**Try it:**
From top to bottom, reproduce the listing without a single change.
┌────────
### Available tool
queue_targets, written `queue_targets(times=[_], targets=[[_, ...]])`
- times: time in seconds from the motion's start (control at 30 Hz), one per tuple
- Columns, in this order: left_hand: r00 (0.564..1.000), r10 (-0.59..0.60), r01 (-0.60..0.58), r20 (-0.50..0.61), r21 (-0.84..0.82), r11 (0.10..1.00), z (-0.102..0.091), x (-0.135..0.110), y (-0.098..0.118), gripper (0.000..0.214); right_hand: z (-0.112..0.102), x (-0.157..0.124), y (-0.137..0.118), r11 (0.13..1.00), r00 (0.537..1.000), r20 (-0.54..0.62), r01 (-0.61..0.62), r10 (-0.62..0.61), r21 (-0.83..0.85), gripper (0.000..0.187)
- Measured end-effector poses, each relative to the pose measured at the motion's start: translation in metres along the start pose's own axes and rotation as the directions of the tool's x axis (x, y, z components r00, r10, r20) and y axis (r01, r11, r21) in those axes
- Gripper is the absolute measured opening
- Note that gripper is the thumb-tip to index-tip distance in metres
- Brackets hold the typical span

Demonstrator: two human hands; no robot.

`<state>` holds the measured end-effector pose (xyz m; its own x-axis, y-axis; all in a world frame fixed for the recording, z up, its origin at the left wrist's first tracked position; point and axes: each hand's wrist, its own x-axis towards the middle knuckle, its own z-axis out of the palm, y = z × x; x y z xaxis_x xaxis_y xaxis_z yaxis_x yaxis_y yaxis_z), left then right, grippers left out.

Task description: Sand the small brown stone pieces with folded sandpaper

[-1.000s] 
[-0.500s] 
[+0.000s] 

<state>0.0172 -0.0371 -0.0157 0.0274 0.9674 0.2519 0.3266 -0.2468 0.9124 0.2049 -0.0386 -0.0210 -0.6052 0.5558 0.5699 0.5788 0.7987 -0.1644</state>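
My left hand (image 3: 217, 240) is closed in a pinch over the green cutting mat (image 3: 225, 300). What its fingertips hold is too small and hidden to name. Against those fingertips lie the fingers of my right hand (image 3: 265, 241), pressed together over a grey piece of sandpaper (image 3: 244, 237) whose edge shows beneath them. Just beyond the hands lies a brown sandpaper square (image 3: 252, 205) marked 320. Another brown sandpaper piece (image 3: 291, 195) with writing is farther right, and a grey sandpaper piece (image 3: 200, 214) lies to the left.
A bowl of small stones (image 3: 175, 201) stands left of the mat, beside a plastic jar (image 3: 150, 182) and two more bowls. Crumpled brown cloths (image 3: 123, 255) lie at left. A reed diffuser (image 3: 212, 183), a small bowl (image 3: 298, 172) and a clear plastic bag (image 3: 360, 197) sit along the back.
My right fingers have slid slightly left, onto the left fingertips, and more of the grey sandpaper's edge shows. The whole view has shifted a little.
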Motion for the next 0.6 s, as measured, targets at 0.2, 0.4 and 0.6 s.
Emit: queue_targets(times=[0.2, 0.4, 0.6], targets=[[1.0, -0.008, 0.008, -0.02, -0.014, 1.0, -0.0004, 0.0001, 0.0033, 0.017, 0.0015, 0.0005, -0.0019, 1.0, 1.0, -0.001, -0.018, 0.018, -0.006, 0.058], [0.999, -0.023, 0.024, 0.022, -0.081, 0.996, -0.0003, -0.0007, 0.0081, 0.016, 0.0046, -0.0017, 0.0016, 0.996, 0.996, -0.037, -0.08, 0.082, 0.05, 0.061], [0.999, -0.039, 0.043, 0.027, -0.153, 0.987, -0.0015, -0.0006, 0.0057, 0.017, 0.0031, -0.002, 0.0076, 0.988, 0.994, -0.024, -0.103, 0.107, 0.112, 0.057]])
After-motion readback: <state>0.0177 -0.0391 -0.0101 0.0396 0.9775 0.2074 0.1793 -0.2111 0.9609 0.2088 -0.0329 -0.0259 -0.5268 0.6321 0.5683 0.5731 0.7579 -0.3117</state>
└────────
**Result of the exercise:**
### Available tool
queue_targets, written `queue_targets(times=[_], targets=[[_, ...]])`
- times: time in seconds from the motion's start (control at 30 Hz), one per tuple
- Columns, in this order: left_hand: r00 (0.564..1.000), r10 (-0.59..0.60), r01 (-0.60..0.58), r20 (-0.50..0.61), r21 (-0.84..0.82), r11 (0.10..1.00), z (-0.102..0.091), x (-0.135..0.110), y (-0.098..0.118), gripper (0.000..0.214); right_hand: z (-0.112..0.102), x (-0.157..0.124), y (-0.137..0.118), r11 (0.13..1.00), r00 (0.537..1.000), r20 (-0.54..0.62), r01 (-0.61..0.62), r10 (-0.62..0.61), r21 (-0.83..0.85), gripper (0.000..0.187)
- Measured end-effector poses, each relative to the pose measured at the motion's start: translation in metres along the start pose's own axes and rotation as the directions of the tool's x axis (x, y, z components r00, r10, r20) and y axis (r01, r11, r21) in those axes
- Gripper is the absolute measured opening
- Note that gripper is the thumb-tip to index-tip distance in metres
- Brackets hold the typical span

Demonstrator: two human hands; no robot.

`<state>` holds the measured end-effector pose (xyz m; its own x-axis, y-axis; all in a world frame fixed for the recording, z up, its origin at the left wrist's first tracked position; point and axes: each hand's wrist, its own x-axis towards the middle knuckle, its own z-axis out of the palm, y = z × x; x y z xaxis_x xaxis_y xaxis_z yaxis_x yaxis_y yaxis_z), left then right, grippers left out.

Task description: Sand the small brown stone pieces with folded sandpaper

[-1.000s] 
[-0.500s] 
[+0.000s] 

<state>0.0172 -0.0371 -0.0157 0.0274 0.9674 0.2519 0.3266 -0.2468 0.9124 0.2049 -0.0386 -0.0210 -0.6052 0.5558 0.5699 0.5788 0.7987 -0.1644</state>
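My left hand (image 3: 217, 240) is closed in a pinch over the green cutting mat (image 3: 225, 300). What its fingertips hold is too small and hidden to name. Against those fingertips lie the fingers of my right hand (image 3: 265, 241), pressed together over a grey piece of sandpaper (image 3: 244, 237) whose edge shows beneath them. Just beyond the hands lies a brown sandpaper square (image 3: 252, 205) marked 320. Another brown sandpaper piece (image 3: 291, 195) with writing is farther right, and a grey sandpaper piece (image 3: 200, 214) lies to the left.
A bowl of small stones (image 3: 175, 201) stands left of the mat, beside a plastic jar (image 3: 150, 182) and two more bowls. Crumpled brown cloths (image 3: 123, 255) lie at left. A reed diffuser (image 3: 212, 183), a small bowl (image 3: 298, 172) and a clear plastic bag (image 3: 360, 197) sit along the back.
My right fingers have slid slightly left, onto the left fingertips, and more of the grey sandpaper's edge shows. The whole view has shifted a little.
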Motion for the next 0.6 s, as measured, targets at 0.2, 0.4 and 0.6 s.
Emit: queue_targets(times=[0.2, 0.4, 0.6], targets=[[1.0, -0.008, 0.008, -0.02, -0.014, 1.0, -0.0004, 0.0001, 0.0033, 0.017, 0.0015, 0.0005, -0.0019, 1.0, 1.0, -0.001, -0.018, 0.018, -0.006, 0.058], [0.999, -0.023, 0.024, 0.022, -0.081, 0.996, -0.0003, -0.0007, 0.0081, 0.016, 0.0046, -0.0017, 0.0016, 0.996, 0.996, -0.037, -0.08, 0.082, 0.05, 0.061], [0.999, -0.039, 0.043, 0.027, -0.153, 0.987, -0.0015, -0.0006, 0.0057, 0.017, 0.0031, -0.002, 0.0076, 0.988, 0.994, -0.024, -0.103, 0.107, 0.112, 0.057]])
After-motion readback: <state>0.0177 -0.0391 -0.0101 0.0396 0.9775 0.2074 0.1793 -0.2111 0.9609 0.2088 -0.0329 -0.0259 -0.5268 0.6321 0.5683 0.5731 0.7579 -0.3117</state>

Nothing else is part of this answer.